ACTIVITY
In the data below, one line contains "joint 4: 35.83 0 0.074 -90" and a later one contains "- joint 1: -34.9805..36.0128". Print both, with every line between them, exactly and alone.

DATASET EXCERPT
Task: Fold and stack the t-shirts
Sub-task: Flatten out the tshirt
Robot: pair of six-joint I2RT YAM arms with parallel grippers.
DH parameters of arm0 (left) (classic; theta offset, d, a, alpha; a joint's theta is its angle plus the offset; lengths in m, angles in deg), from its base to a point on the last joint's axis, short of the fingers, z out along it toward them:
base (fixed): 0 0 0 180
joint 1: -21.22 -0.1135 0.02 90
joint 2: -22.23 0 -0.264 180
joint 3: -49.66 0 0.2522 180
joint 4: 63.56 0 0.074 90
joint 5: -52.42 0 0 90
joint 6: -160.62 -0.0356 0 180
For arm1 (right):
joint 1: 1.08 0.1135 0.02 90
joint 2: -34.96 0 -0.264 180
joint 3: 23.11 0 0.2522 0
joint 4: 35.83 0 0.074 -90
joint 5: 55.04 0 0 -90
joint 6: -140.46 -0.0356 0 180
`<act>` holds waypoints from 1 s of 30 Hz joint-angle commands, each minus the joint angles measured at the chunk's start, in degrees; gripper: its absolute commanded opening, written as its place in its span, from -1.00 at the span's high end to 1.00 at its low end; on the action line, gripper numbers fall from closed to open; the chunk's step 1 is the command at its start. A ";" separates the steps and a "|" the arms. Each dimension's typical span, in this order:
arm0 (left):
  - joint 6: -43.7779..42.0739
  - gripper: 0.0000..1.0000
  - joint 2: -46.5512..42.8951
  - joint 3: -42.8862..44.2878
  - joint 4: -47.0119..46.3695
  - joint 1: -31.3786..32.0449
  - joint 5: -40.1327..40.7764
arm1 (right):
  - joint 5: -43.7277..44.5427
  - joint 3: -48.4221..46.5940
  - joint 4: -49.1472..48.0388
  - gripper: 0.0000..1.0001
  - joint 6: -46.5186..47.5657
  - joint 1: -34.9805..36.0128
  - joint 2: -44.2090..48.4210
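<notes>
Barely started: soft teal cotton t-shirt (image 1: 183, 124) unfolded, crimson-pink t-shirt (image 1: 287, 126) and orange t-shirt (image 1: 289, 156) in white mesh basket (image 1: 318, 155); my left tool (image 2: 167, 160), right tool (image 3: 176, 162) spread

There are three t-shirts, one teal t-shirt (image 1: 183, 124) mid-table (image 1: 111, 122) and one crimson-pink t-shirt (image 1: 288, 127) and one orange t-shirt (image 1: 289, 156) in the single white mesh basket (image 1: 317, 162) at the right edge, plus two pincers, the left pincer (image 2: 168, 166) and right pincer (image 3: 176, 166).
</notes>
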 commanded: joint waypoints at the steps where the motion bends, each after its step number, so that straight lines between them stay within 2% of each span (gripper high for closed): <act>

EXPECTED ANSWER
joint 4: 35.83 0 0.074 -90
joint 5: 55.04 0 0 -90
joint 6: -140.46 -0.0356 0 180
`<act>` holds waypoints from 1 s of 30 Hz joint-angle commands, each minus the joint angles measured at the chunk's start, in degrees; gripper: its absolute commanded opening, written as its place in its span, from -1.00 at the span's high end to 1.00 at its low end; on the action line, gripper numbers fall from closed to open; the chunk's step 1 is the command at its start. A ";" separates the steps and a "|" the arms. Each dimension's typical span, in this order:
arm0 (left):
  - joint 6: -43.7779..42.0739
  - gripper: 0.0000..1.0000
  - joint 2: -46.5512..42.8951
  - joint 3: -42.8862..44.2878
  - joint 4: -47.0119..46.3695
  - joint 1: -31.3786..32.0449
  - joint 5: -40.1327..40.7764
arm1 (right):
  - joint 5: -43.7277..44.5427
  - joint 3: -48.4221..46.5940
  - joint 4: -49.1472..48.0388
  - gripper: 0.0000..1.0001
  - joint 6: -46.5186..47.5657
  - joint 1: -34.9805..36.0128

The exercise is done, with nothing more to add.